The files are already configured to be processed by Sphinx when they are converted to HTML and PDF format, so that seemed like a natural way to handle the spelling checker, too. To add a step to the build to check the spelling of every file, I would need two new tools: an extension to Sphinx to drive the spelling checker and the spelling checker itself. I did not find any existing Sphinx extensions that checked spelling, so I decided to write my own. The first step was to evaluate spelling checkers.
I did not find any existing Sphinx extensions that checked spelling, so I decided to write my own.

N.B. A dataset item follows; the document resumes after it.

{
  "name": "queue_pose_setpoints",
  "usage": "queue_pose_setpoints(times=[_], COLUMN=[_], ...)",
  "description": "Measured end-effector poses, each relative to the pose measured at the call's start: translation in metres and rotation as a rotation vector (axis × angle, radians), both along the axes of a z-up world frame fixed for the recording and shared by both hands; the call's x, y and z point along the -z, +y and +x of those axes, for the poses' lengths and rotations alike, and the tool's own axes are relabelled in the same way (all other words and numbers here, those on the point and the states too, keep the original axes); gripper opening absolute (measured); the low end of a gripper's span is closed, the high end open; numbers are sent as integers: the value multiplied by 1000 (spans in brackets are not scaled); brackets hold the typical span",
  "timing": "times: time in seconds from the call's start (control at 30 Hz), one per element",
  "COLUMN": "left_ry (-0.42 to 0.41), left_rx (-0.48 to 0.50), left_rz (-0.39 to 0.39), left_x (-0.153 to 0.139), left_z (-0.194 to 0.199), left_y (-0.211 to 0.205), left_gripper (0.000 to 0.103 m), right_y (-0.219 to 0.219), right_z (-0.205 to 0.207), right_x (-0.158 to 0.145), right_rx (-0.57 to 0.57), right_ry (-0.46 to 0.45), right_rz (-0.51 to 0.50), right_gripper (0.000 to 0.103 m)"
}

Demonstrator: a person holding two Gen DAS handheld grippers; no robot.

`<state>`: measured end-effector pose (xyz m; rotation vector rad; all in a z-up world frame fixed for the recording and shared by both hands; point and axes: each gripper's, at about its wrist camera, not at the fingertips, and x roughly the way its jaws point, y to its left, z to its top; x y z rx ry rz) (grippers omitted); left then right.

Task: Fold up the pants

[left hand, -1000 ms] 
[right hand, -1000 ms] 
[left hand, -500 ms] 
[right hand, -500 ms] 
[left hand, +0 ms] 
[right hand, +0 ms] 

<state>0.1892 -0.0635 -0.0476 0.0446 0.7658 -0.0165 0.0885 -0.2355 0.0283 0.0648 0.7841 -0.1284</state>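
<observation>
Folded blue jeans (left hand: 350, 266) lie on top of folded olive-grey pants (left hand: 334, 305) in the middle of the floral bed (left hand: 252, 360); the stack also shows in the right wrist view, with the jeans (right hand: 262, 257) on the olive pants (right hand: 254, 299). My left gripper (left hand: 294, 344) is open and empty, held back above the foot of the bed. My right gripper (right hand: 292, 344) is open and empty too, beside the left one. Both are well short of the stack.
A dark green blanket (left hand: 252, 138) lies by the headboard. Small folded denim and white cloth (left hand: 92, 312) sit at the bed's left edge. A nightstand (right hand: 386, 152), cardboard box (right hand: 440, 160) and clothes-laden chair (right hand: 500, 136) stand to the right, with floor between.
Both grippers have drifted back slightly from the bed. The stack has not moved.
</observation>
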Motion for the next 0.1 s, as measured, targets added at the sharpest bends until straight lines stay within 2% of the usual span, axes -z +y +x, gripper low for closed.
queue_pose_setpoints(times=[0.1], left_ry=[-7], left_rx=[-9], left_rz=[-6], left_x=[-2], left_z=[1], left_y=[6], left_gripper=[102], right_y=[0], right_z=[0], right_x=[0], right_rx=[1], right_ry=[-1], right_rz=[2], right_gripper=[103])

Choosing a Spelling Checker
I recently read Peter Norvig’s article How to Write a Spelling Corrector, which shows how to create a spelling checker from scratch in Python. As with most nontrivial applications, though, the algorithm for testing the words is only part of the story when looking at a spelling checker. An equally important aspect is the dictionary of words known to be spelled correctly. Without a good dictionary, the algorithm would report too many false negatives. Not wanting to build my own dictionary, I decided to investigate existing spelling checkers and concentrate on writing the interface layer to connect them to Sphinx.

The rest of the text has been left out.